Offensive au Liban : l’ordre militaire ciblé d’Israël qui menace d’isoler toute la région sud

La tension franchit un nouveau palier au Proche-Orient. Alors que les affrontements s’intensifient entre l’armée israélienne et le Hezbollah, une récente série de frappes ciblant des artères stratégiques libanaises modifie la configuration du conflit, soulevant de vives inquiétudes au plus haut sommet de l’État libanais quant aux véritables intentions militaires de Tel-Aviv.

Selon les informations relayées par la chaîne Al Jazeera, les forces israéliennes ont bombardé le pont de Qasmiyeh, un point de passage essentiel reliant le sud du Liban au reste du territoire. Pour le président libanais Joseph Aoun, cette attaque ne relève pas d’une simple frappe de routine : elle constitue un « prélude à une invasion terrestre ». Le chef de l’État y voit une tentative manifeste de rompre la continuité géographique du pays et de concrétiser des plans visant à implanter une zone tampon le long de la frontière.

Cette offensive s’inscrit dans une directive plus large. Le ministre israélien de la Défense, Israel Katz, a formellement ordonné à ses troupes de détruire l’ensemble des points de passage enjambant le fleuve Litani, ainsi que les habitations situées à proximité de la frontière. Katz a lui-même comparé cette approche au modèle appliqué à Beit Hanoun et Rafah, dans la bande de Gaza. De son côté, le chef d’état-major israélien, le lieutenant-général Eyal Zamir, a précisé dimanche que l’opération prolongée contre le Hezbollah « ne fait que commencer », annonçant la préparation d’opérations terrestres ciblées. Les hostilités ont repris de plus belle depuis le 2 mars, date à laquelle le groupe armé libanais a lancé des roquettes vers le territoire israélien, en riposte à l’assassinat du guide suprême iranien Ali Khamenei par les États-Unis et Israël, précisent nos sources.

Sur le plan humanitaire, les conséquences de cette stratégie s’annoncent désastreuses. Ramzi Kaiss, chercheur pour Human Rights Watch au Liban, a alerté sur le risque d’une véritable catastrophe si la région au sud du Litani se retrouvait totalement isolée, privant les habitants de nourriture et de médicaments. Il a souligné que la destruction massive d’habitations et d’infrastructures civiles s’apparente à un crime de guerre. Le bilan humain continue de s’alourdir : le ministère libanais de la Santé a recensé quatre décès dimanche lors de deux frappes dans le sud. En près de trois semaines, le conflit a fait 1 029 morts et plus d’un million de déplacés au Liban. Côté israélien, un civil a été tué dans son véhicule près de la frontière, marquant le premier décès civil israélien lié aux tirs en provenance du Liban dans cette guerre, tandis que deux soldats ont également perdu la vie dans le sud du Liban.

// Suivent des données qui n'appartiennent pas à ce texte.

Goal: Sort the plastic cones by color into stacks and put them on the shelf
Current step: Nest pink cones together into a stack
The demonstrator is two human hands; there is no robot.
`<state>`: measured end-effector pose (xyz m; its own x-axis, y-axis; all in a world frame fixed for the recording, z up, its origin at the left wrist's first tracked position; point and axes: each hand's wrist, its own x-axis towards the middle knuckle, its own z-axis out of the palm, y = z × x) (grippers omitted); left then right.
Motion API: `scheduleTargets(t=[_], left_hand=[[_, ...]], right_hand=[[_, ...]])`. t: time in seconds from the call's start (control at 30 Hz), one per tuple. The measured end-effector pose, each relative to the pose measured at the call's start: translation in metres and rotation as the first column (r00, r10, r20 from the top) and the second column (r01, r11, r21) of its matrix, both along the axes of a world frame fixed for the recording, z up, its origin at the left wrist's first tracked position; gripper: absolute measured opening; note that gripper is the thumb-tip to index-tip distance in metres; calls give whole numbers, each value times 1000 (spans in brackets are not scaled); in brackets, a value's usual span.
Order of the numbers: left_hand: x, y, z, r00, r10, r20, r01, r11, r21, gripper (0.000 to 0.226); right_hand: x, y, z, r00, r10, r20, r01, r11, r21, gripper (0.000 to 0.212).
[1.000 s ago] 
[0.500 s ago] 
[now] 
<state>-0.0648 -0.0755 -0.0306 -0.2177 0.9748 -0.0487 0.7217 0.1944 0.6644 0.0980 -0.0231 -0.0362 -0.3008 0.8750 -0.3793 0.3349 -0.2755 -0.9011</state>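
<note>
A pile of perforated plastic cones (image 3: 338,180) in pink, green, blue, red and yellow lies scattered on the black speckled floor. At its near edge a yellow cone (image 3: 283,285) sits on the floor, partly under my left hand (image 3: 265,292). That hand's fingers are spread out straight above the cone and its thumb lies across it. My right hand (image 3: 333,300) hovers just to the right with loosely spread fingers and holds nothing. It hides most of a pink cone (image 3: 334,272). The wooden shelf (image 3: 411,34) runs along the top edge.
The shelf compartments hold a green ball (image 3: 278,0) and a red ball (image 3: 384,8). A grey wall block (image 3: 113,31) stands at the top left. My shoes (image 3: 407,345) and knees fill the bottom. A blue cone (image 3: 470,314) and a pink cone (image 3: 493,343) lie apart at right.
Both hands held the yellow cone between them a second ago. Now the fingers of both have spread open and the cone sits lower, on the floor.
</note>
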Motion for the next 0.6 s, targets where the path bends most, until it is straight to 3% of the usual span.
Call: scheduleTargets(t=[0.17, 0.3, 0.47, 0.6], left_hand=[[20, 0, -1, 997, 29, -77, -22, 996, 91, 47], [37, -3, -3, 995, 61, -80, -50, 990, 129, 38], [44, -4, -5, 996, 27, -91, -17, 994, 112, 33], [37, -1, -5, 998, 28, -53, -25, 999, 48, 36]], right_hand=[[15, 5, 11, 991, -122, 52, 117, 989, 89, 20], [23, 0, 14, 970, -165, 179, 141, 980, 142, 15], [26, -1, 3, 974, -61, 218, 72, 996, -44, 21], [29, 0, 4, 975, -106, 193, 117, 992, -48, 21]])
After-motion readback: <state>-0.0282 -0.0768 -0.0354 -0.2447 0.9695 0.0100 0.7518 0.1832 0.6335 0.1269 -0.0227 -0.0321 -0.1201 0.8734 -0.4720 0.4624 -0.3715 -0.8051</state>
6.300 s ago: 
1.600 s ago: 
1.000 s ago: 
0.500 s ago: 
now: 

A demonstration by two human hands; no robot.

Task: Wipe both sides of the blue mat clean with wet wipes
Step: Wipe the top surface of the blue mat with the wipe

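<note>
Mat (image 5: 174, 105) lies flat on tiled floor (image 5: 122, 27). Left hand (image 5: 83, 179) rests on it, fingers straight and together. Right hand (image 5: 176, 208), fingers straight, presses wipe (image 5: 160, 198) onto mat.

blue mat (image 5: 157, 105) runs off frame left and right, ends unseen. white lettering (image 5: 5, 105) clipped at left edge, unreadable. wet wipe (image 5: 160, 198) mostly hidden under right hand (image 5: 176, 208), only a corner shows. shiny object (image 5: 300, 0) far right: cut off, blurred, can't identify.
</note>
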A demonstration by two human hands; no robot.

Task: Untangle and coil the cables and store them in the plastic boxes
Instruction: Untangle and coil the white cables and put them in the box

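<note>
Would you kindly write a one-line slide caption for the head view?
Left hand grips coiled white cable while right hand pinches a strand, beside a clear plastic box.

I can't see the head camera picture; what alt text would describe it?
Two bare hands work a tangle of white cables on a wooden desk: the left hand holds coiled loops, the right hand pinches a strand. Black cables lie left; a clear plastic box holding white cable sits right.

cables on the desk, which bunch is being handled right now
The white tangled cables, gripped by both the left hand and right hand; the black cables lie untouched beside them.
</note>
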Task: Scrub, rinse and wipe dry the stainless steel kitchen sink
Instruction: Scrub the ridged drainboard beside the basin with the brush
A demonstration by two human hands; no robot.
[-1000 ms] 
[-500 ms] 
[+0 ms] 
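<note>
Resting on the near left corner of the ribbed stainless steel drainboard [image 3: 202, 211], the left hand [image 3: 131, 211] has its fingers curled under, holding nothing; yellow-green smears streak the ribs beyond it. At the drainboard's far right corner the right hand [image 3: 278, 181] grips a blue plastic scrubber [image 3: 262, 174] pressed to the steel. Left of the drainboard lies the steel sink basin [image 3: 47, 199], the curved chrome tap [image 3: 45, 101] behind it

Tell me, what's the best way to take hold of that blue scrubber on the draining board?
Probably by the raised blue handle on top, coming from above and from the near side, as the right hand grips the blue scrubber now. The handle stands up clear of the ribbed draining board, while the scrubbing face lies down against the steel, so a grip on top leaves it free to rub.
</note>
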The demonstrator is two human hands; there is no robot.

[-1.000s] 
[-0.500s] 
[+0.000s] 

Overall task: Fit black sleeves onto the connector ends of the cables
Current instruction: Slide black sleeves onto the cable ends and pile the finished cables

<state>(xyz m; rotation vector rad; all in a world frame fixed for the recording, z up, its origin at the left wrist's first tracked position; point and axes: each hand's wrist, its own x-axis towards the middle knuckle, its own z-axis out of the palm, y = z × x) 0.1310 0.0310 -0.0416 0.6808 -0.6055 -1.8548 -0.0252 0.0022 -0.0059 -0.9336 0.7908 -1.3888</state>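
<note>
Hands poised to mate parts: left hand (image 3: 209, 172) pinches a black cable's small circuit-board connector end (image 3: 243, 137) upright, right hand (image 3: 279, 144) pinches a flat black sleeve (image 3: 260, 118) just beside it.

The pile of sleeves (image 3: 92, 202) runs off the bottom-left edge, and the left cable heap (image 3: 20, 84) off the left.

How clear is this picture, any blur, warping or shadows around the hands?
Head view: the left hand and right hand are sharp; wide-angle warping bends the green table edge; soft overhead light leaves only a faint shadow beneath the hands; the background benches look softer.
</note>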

Face à cette escalade, les manœuvres diplomatiques tentent de s’organiser. Le gouvernement libanais, qui a déclaré illégales les activités militaires du Hezbollah, a exprimé sa volonté d’entamer des pourparlers directs avec Israël. Parallèlement, le ministre français des Affaires étrangères, Jean-Noël Barrot, en visite à Jérusalem vendredi, a fait part à son homologue israélien Gideon Saar des réserves de Paris concernant une éventuelle opération terrestre d’envergure.